If states do well and infections do not suddenly peak again, the President will be sure to claim a share of the credit. If reopenings are a disaster, Trump will at least have some distance from individual decisions by state leaders — even if the country will remember his pressure to get things moving again.
Trump’s canceled daily briefings this week have also meant less visibility for senior public health officials like Dr. Anthony Fauci and Dr. Deborah Birx, whose science-based caution has sometimes detracted from his preferred narrative of a light at the end of the tunnel.
But the lack of a coordinated federal effort does substantially raise the risk of the patchwork state openings and could ultimately slow the nation’s emergence from the crisis.
“If we want to deal with this, we’ll need a comprehensive strategy.
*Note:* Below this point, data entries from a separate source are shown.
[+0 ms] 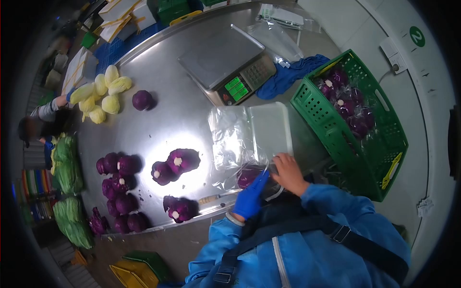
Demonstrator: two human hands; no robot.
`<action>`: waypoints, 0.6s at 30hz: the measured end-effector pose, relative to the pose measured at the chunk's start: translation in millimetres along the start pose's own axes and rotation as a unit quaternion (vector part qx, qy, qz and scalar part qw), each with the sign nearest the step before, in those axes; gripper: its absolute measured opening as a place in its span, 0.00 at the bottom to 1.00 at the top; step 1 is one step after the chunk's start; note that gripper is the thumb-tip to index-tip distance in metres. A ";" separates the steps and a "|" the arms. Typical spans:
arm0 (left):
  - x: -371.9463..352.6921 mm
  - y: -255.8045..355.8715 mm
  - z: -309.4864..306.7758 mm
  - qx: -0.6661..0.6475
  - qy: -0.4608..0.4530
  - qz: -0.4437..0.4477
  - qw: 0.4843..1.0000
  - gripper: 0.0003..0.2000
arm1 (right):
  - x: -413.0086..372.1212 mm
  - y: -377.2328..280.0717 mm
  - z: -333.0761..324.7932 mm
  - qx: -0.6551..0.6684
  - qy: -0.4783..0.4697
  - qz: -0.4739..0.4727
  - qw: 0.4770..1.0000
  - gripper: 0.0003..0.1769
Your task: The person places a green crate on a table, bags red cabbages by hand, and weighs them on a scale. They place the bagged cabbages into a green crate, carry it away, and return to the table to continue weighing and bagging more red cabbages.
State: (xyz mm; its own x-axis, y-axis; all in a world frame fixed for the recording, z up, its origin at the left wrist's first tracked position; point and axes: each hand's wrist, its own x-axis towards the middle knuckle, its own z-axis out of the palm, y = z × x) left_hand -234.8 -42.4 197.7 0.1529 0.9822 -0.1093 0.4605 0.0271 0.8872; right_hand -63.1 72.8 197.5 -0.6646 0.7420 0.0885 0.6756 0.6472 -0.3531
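A purple cabbage (247, 178) lies inside a clear plastic bag (229, 178) at the near edge of the steel table. My left hand (249, 198), in a blue glove, is closed at the bag's right side, its fingers against the cabbage. Just to the right, my bare right hand (289, 174) has its fingers bent at the bag's edge. Both fingertips are partly hidden by film and blur. Beyond the hands lies a stack of clear bags (270, 126). A knife with a wooden handle (209, 198) rests left of my gloved hand.
Loose purple cabbages (178, 161) stand in groups on the steel table (165, 96). A scale (235, 72) is at the back, beside a blue cloth (293, 76). Bagged cabbages fill part of the green crate (331, 129) on the right. Another person's arm (48, 109) reaches toward yellow cabbages (98, 96).
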 end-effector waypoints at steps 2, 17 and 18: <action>-9.1 12.1 -2.4 0.032 0.049 0.013 0.998 0.42 | 0.1 12.6 6.3 0.031 -0.118 0.008 0.992 0.13; -141.8 60.4 126.9 0.152 0.283 -0.353 0.879 0.31 | -117.5 45.4 -41.6 0.008 -0.193 -0.088 0.977 0.13; -136.7 76.5 129.3 0.097 0.315 -0.364 0.871 0.31 | -115.2 41.0 -53.9 -0.003 -0.213 -0.098 0.972 0.14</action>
State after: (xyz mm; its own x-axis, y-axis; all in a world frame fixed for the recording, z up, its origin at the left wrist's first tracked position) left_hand -107.4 -198.6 222.6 -0.7234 0.6271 -0.2889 0.3837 0.7130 0.5868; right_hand 58.4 23.4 223.0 -0.8517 0.4655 -0.2406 0.5237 0.7711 -0.3621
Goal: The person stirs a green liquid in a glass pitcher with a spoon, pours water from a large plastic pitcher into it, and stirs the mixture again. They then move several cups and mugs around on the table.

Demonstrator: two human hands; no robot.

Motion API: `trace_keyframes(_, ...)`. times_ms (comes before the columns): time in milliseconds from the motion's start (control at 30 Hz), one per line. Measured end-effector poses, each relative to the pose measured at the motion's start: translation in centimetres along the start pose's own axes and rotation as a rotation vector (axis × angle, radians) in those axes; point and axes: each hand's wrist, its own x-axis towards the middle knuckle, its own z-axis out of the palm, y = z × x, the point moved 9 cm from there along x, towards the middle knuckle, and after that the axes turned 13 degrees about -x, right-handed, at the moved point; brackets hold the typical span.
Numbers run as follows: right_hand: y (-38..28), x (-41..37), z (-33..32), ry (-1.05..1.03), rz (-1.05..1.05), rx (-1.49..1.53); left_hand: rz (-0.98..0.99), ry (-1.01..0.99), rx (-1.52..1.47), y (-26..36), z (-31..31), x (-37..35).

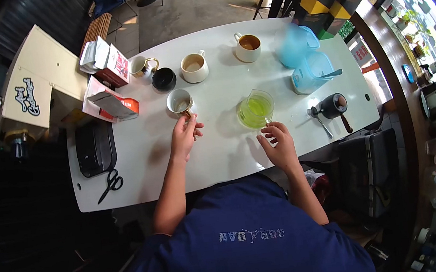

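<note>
My left hand (pixel 184 136) grips the handle of a small white cup (pixel 179 101) that stands on the white table (pixel 138 145). My right hand (pixel 278 142) pinches a thin stirrer that reaches into a glass pitcher of green liquid (pixel 256 109). The pitcher stands just beyond my right hand, to the right of the cup.
Farther back stand a black bowl (pixel 163 79), a white mug (pixel 194 67), a cup of brown liquid (pixel 248 47) and two blue jugs (pixel 306 59). A black pot (pixel 333 105) with a spoon is at right. Boxes (pixel 112 102), a black case (pixel 95 147) and scissors (pixel 109 185) lie left.
</note>
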Motion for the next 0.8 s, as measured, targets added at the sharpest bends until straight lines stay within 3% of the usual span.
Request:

That strategy means we protect health care, we strengthen public health, we design parts of society, so we can reopen and resume and recover as quickly as possible without a rebound in cases,” Frieden said.
“We need a comprehensive strategy,” he emphasized, referring to a goal that may be too much to hope for from a chaotic administration that is more interested in claiming undeserved credit for its pandemic management than laying out new plans.
“I think I’ve handled it — and not me; I think our whole group has been spectacular,” Trump said Thursday, highlighting in particular the non-emergence of a once feared ventilator shortage.
A scenario in which many states are open and some are not will intensify the next massive political fight in Washington — how to rescue revenue-deprived state governments following pleas from governor’s mansions inhabited by both Democrats and Republicans.
“They happen to be Democratic states. It’s California, it’s New York, it’s Illinois, you start with those three. And the Republican states are in strong shape. You know, I don’t know, is that luck or talent? Or is it just a different mentality?” Trump said.